We have also done exactly what you have suggested with the PALM (People and Landscapes Model). Several of the DSSAT crop models have been rewritten as objects in Delphi, with the rates calculation and integration of state variables separated and callable from outside the object. Any number of these objects can be run in parallel along with others for livestock, tree growth, weed growth, and human decision making, and in fact different instances of the same object can even be run simultaneously (e.g. to simulate two crops of wheat growing in separate fields, each with its own management regime). A number of Field objects (containing various combinations of the above objects) can be assembled to represent a 3D landscape (i.e. areal x depth) if necesary. The overall controlling routine (i.e. main model) calls the rates calculation routine of each object in turn, followed by the corresponding state integration routine of each object in turn, and also provides the route for communication between objects. In fact, the objects are more reactive agents, with this communication via KQML messaging.

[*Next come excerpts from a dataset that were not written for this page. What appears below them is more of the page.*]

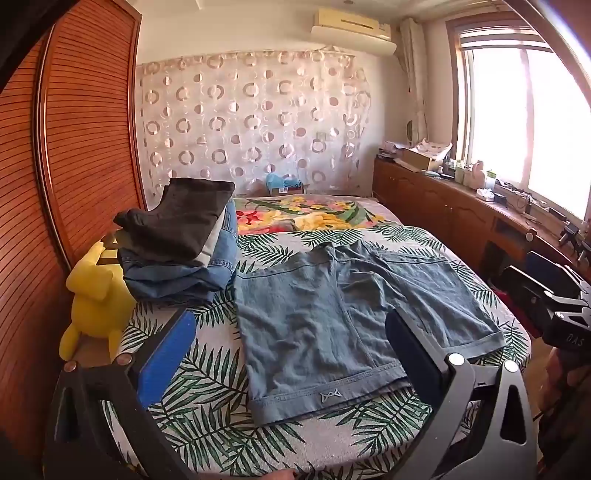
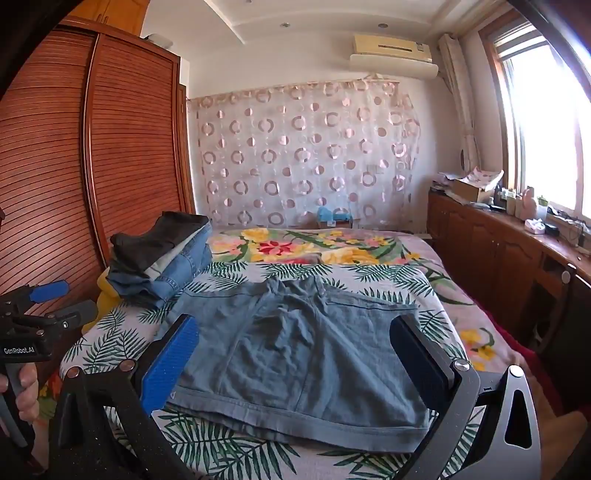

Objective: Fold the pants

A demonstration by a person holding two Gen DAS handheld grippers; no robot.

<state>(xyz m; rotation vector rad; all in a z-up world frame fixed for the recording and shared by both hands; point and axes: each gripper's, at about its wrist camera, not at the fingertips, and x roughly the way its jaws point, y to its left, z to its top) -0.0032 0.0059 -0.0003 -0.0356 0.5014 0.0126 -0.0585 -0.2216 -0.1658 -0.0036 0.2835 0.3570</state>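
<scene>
here, flat denim shorts between both grippers' wide-spread, empty fingers.

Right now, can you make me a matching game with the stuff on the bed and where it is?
Things:
1. denim shorts
2. dark pants
3. yellow plush toy
4. air conditioner

Places:
A. high on the wall
B. top of the folded pile
C. spread flat on the leaf-print sheet
D. at the bed's edge by the wardrobe

Pairs: 1-C, 2-B, 3-D, 4-A
</scene>
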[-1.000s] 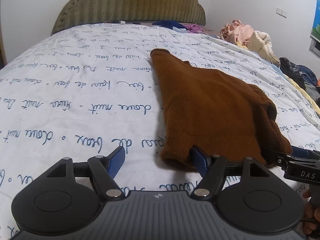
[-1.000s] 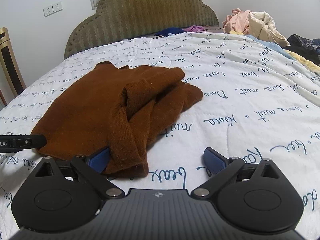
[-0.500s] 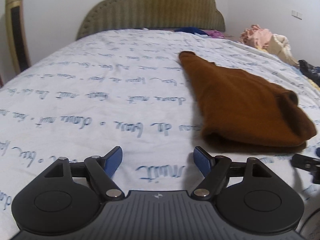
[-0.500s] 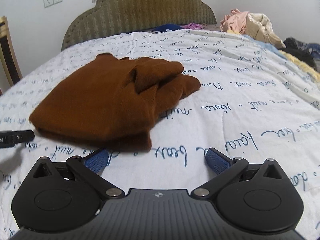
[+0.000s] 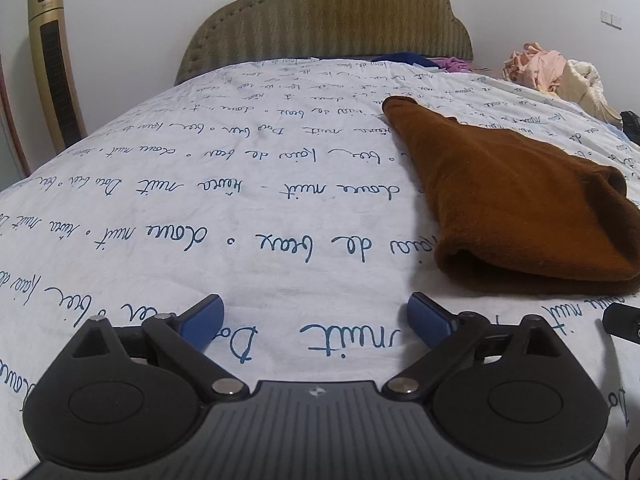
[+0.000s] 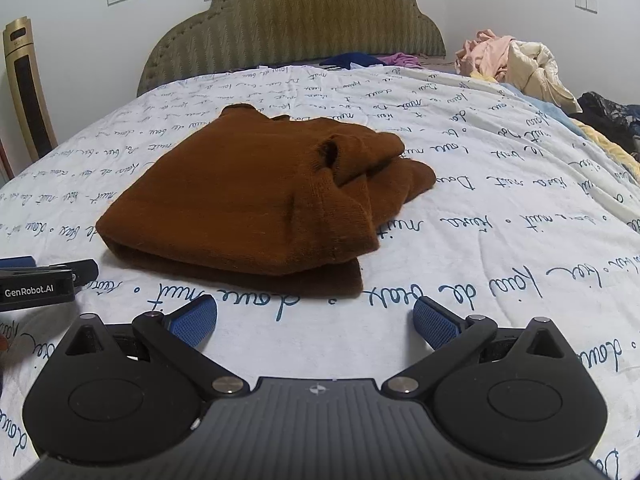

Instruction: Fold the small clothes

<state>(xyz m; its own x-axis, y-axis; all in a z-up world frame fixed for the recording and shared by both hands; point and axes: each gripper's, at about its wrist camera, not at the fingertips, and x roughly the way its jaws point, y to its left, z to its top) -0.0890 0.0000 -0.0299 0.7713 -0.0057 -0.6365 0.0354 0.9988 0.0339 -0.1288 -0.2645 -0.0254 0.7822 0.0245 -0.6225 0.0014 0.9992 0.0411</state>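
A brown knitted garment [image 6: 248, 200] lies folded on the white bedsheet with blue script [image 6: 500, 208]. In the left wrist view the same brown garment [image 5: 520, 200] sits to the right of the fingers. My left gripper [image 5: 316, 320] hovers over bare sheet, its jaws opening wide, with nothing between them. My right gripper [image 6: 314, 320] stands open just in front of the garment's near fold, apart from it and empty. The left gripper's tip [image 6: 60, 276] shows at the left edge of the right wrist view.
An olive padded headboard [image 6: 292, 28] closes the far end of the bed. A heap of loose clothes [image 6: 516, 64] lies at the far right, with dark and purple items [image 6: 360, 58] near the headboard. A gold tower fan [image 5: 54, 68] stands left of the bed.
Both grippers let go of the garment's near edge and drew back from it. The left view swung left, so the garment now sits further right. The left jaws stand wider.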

The structure allows the overall model to run a timestep at a time, after which variables within each object can be peeked at (actually a request for information by the peeking object) and and this information used as a basis for decision-making by the decision module. Thus, decisions can be made in 'real time' on the basis of the instantaneous states of these variables, rather than after each model had run as the old structure enforced.

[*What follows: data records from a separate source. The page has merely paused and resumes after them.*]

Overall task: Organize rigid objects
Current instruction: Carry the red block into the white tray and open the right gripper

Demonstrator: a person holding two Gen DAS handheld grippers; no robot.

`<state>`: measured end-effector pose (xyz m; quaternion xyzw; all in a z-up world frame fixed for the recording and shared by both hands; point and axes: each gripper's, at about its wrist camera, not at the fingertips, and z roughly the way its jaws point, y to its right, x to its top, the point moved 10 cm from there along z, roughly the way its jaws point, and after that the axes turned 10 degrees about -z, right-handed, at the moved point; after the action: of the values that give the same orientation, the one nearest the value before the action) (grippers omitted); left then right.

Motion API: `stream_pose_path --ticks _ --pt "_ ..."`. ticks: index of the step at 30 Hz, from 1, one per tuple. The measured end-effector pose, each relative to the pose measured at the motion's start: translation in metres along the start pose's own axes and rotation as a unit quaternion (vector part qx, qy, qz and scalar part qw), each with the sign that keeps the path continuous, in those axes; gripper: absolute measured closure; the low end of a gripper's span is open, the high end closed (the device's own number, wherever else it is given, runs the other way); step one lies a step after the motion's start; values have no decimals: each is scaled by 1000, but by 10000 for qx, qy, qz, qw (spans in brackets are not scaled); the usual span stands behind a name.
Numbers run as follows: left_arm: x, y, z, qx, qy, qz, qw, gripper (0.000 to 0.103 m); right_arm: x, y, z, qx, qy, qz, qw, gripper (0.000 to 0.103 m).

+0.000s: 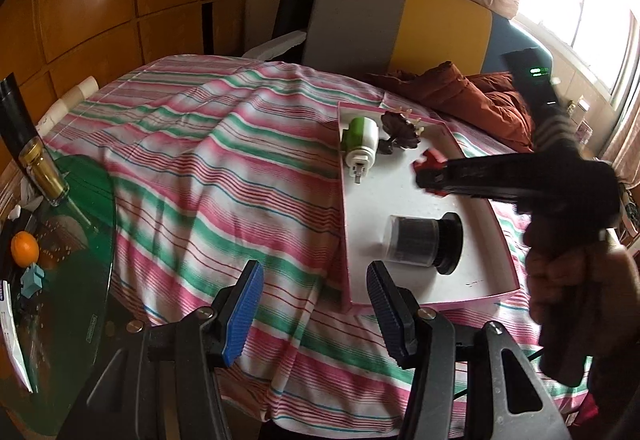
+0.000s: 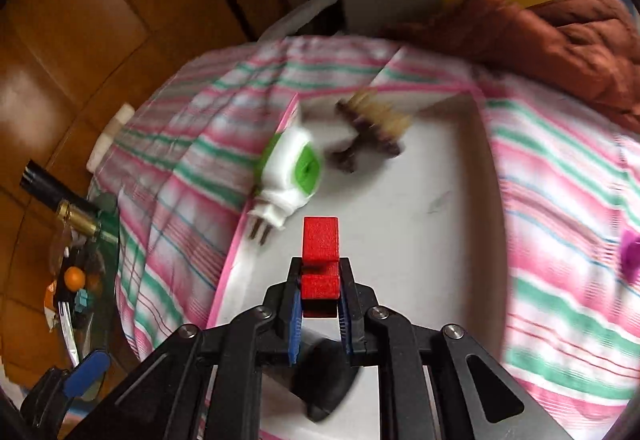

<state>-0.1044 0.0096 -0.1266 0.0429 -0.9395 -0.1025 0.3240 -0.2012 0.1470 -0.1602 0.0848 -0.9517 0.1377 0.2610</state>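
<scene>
A white tray with a pink rim (image 1: 404, 280) (image 2: 440, 208) lies on the striped bedspread. In it are a green-and-white plug-in device (image 1: 360, 142) (image 2: 290, 176), a dark hair clip (image 1: 400, 130) (image 2: 372, 124) and a black-lidded jar lying on its side (image 1: 424, 242) (image 2: 326, 380). My right gripper (image 2: 319, 282) is shut on a red block (image 2: 320, 264) and holds it over the tray; it also shows in the left wrist view (image 1: 426, 174). My left gripper (image 1: 316, 310) is open and empty, just in front of the tray's near left corner.
A green glass side table (image 1: 72, 280) at left carries a bottle (image 1: 40, 168) and an orange (image 1: 24, 248). A rust-brown jacket (image 1: 472, 92) lies behind the tray. A purple object (image 2: 630, 252) lies on the bedspread to the right. A chair (image 1: 360, 20) stands at the far side.
</scene>
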Motion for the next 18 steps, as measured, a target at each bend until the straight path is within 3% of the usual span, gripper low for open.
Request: stream_pose_path --ticks 4,18 --pt "0 -7 3 33 -43 -83 10000 49 -8 -20 19 273 -183 -63 9994 84" --pt "-1 -14 -1 51 -11 -181 9998 49 -12 -37 -1 164 37 -338 9993 82"
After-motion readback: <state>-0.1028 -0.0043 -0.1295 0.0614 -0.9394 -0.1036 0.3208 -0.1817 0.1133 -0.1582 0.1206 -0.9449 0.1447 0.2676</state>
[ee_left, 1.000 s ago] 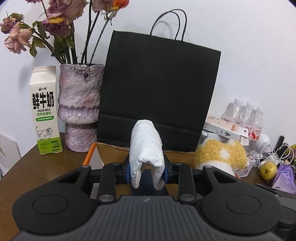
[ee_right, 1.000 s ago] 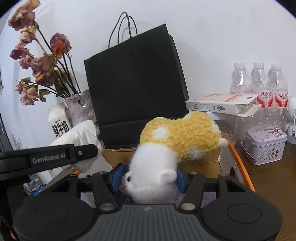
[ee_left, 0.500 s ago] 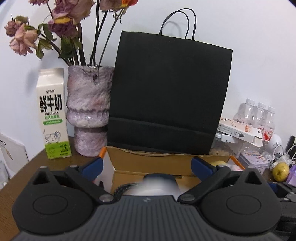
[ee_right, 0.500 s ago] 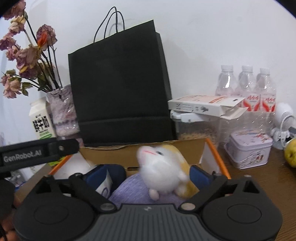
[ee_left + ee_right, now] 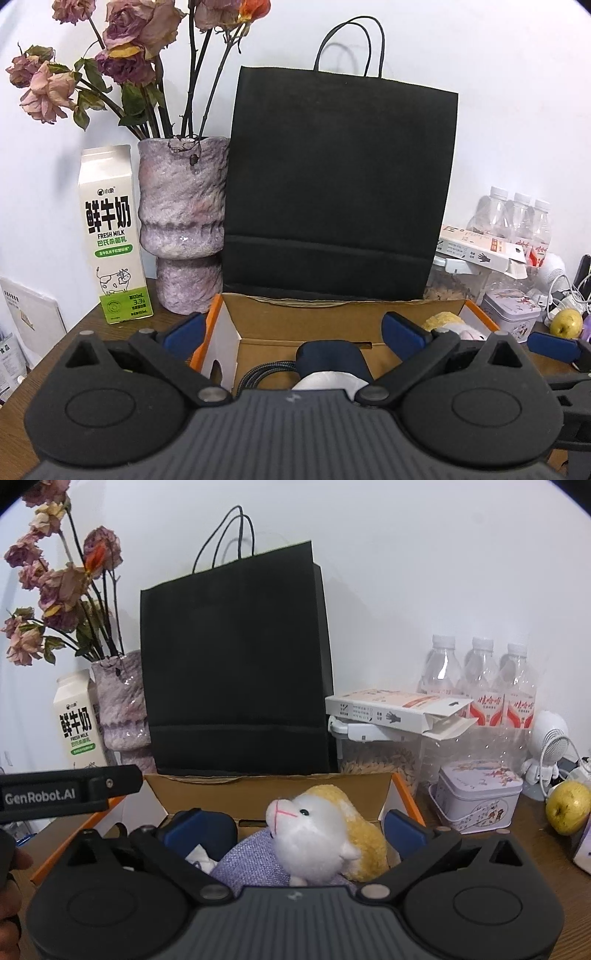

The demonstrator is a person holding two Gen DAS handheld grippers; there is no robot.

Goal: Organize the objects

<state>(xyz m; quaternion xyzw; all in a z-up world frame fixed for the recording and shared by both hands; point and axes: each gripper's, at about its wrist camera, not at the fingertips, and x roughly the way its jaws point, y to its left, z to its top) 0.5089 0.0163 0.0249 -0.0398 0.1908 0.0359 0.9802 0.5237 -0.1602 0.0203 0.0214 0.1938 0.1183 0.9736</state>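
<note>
Both handheld grippers hover at the near edge of an open cardboard box [image 5: 314,317], each with its blue-padded jaws spread apart. The left gripper [image 5: 293,332] grips nothing; below it, inside the box, lie a crumpled white bundle [image 5: 328,382], a dark blue object [image 5: 332,356] and a braided cable [image 5: 264,371]. The right gripper's [image 5: 310,821] jaws are opening, and a white-and-yellow plush lamb [image 5: 317,836] sits between them, free of both pads, resting on a lavender fabric item [image 5: 251,860] inside the box, toward its right end.

A black paper bag [image 5: 236,664] stands directly behind the box against the white wall. Left of the bag is a mottled purple vase [image 5: 183,221] of dried roses [image 5: 122,55], and left of the vase an upright milk carton [image 5: 110,232]. To the right of the box sit a clear container [image 5: 376,753] topped with a flat white carton [image 5: 391,710], three water bottles [image 5: 480,679] behind them, a small printed tin [image 5: 478,794], a white robot-shaped gadget [image 5: 548,746] and a yellow-green apple [image 5: 567,806]. Everything rests on a brown wooden table [image 5: 66,339].
</note>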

Convesting the DSSAT models to this structure was not a big job once the architecture was worked out, although the system for routing and interpreting messages did take more time.

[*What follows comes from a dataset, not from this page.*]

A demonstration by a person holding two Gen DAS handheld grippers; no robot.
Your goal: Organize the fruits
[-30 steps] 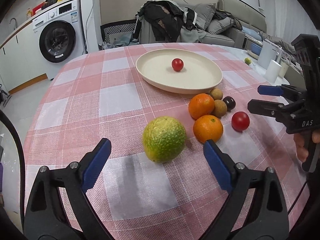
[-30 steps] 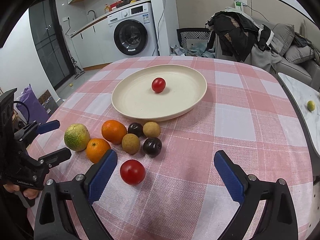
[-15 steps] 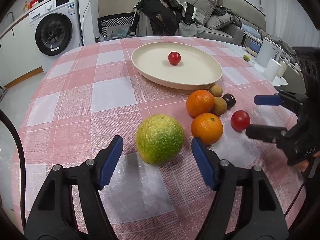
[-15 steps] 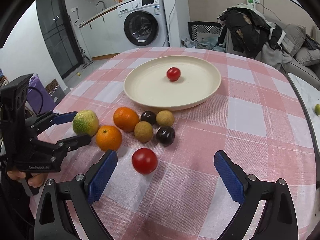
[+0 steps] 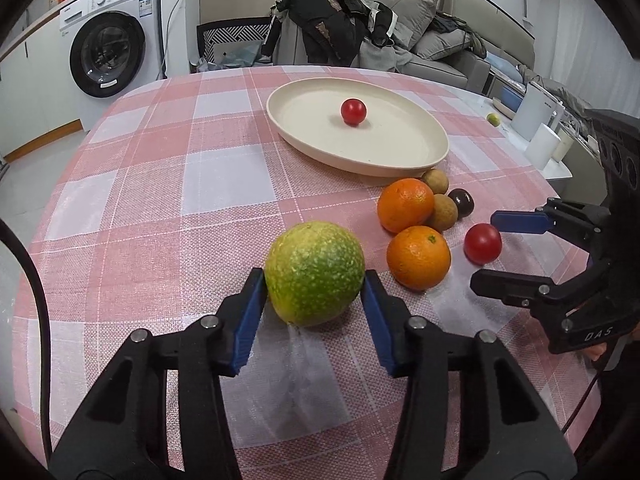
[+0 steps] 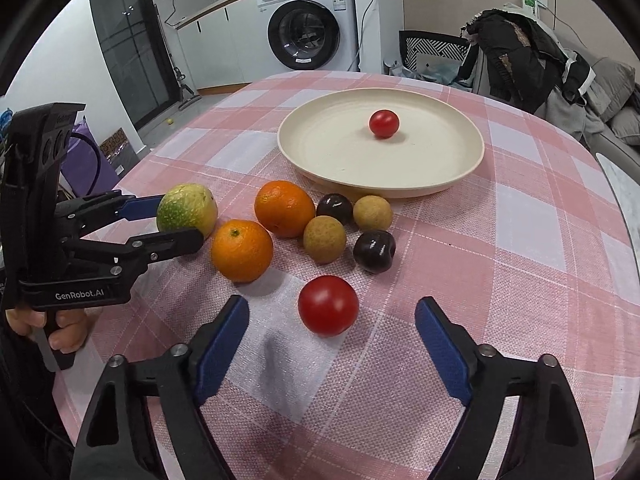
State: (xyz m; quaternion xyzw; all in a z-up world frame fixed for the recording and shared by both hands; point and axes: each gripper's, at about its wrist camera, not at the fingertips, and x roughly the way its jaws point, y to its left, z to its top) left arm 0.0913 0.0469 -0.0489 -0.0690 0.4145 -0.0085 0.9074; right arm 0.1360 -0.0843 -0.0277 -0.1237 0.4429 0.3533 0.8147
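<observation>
My left gripper is shut on a green-yellow citrus fruit, which rests on the checked tablecloth; it also shows in the right wrist view. My right gripper is open, its pads either side of a red tomato without touching it. Two oranges, two tan longans and two dark plums lie in a cluster before a cream plate that holds one small tomato.
The round table with the pink checked cloth drops off at left and front. A washing machine, a chair with clothes and a sofa stand behind. White containers sit on a side table at right.
My left gripper has moved forward and closed its pads onto the green citrus fruit. My right gripper has advanced and narrowed around the red tomato, still open.
</observation>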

Papers on (a) the model and its architecture, and (b) on its application to study sustainability of different cropping systems, have just been submitted and are under review at the moment.

Robin Matthews
Reader in Biosystems Modelling
Cranfield University.

Note change in address after August 1, 2004:
============================================
Programme Leader, Landscape Change Programme
The Macaulay Institute
Craigiebuckler
Aberdeen AB15 8QH
UK
Tel: +44 (0) 1224 498200; Fax: +44 (0) 1224 311556; email: [log in to unmask]




-----Original Message-----
From: DSSAT - Crop Models and Applications on behalf of Chris G. Nicholas
Sent: Tue 6/8/2004 5:58 PM
To: [log in to unmask]
Subject:      Re: Modelling intercrops

Or, the next generation of DSSAT needs to be able to "single-step"; i.e. allow some external entity to "peek" at its state variables, perform cross-factor interaction calculations, and then "poke" the changed variables back into DSSAT for the next step. Other interesting aspects are how to put the interacting programs into "suspended animation" while performing such peeking and poking, but there are known checkpointing and gdb tricks to do this.

Obviously this is non-trivial, and would probably involve at least several weeks of work by someone familiar with DSSAT internals. But it would be interesting to be able to link 2 or more DSSAT models, and then have something external look at the individual LAIs, nitrogen and moisture uptakes, etc, and then go back into each and "poke" the next step.

One would want to write that in a general-purpose manner, such that one might be able to externally blend in other factors, such as pests, as well.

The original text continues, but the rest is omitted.